Secure coding guidance (server-side validation)

Defensive programming should follow these principles: canonicalize inputs, enforce an allowlist of acceptable values or characters, and verify the final resolved path is contained within the intended base directory before performing any file operation.

Below is a defensive Java example (servlet/Java backend) that canonicalizes and validates a requested relative path before accessing files. This code is intended as a hardening pattern; adapt to your framework and file API.

import java.nio.file.Path;
import java.nio.file.Paths;
import java.nio.file.Files;

public Path resolveSafe(Path baseDir, String userInput) throws IllegalArgumentException {
    // Convert the user input to a Path and normalize it.
    Path requested = Paths.get(userInput).normalize();

    // Resolve with the base directory and normalize the result to remove any ../ sequences.
    Path resolved = baseDir.resolve(requested).normalize();

    // Verify the resolved path is still within the base directory.
    if (!resolved.startsWith(baseDir)) {
        throw new IllegalArgumentException("Invalid path: outside of allowed directory");
    }

    // Optional: additional checks (no symbolic link traversal)
    if (!Files.exists(resolved)) {
        throw new IllegalArgumentException("File does not exist");
    }

    return resolved;
}

Explanation:

  • Paths.get(userInput).normalize() removes redundant name elements and resolves dot segments locally.
  • baseDir.resolve(requested).normalize() produces the canonical form of the final path.
  • Checking resolved.startsWith(baseDir) enforces that the final path remains inside the intended base directory.
  • Additional checks can detect symbolic links, file type, or enforce allowlist file extensions.

Node.js example (defensive) using path APIs follows the same principle:

const path = require('path');
const fs = require('fs');

function resolveSafe(baseDir, userInput) {
  const requested = path.normalize(userInput);
  const resolved = path.resolve(baseDir, requested);

  if (!resolved.startsWith(path.resolve(baseDir) + path.sep)) {
    throw new Error('Invalid path: outside of allowed directory');
  }

  if (!fs.existsSync(resolved)) {
    throw new Error('File does not exist');
  }

  return resolved;
}

Explanation:

  • path.normalize() collapses dot segments and normalizes separators.
  • path.resolve(baseDir, requested) returns an absolute path for the combination.
  • String comparison against the canonical base directory ensures the final path is within the allowed directory.

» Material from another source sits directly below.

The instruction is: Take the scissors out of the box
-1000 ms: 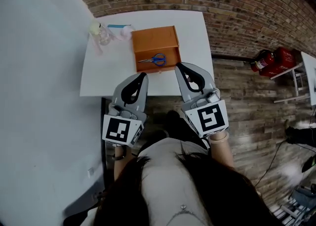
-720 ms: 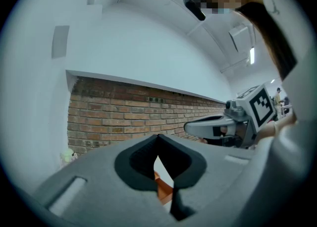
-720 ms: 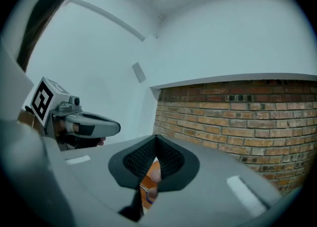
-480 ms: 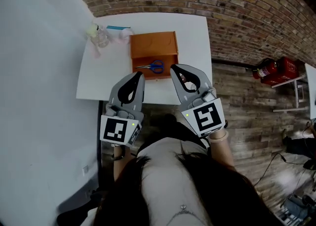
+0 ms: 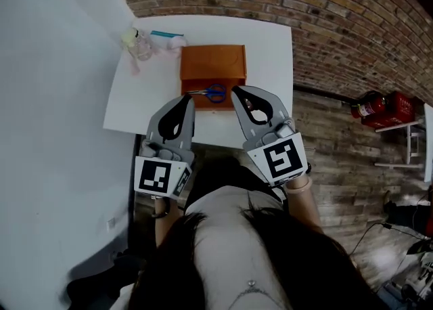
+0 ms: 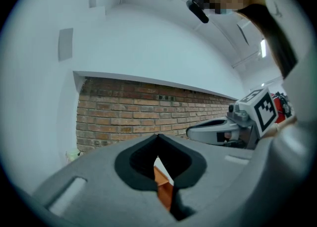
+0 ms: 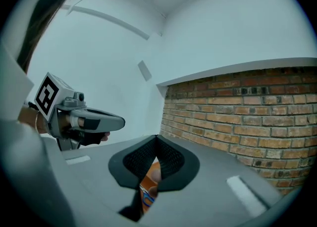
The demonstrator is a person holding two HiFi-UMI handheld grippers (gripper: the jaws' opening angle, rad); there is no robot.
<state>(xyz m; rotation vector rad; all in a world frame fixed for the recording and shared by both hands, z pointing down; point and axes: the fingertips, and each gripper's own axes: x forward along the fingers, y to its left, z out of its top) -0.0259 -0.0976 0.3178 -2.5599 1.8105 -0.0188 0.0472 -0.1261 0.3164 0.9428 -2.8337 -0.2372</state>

Incident response checklist

  • Identify all endpoints that accept path-like parameters and inventory exposed instances of the vulnerable version.
  • Search logs for indicators of exploitation — traversal patterns in parameters, requests that returned system files (passwd, hosts, configuration files).
  • If exploitation is suspected, preserve logs and filesystem snapshots for forensic analysis.
  • Rotate any credentials or secrets that may have been exposed and investigate lateral activity.
  • Apply the vendor patch, harden access, and re-audit affected hosts.

Vendor advisory and references

Item Reference
Vendor WebFileSys — check official site and download/patch pages
CVE CVE-2024-53586
Responsible disclosure Follow the vendor advisory or security contact for confirmed fixes and remediation guidance

Final notes

Path traversal vulnerabilities are common and preventable with canonicalization, strict validation, least privilege, and runtime separation of responsibilities. For production systems, prioritize applying the vendor patch and use layered mitigations (WAF, permissions, input validation) to reduce exposure.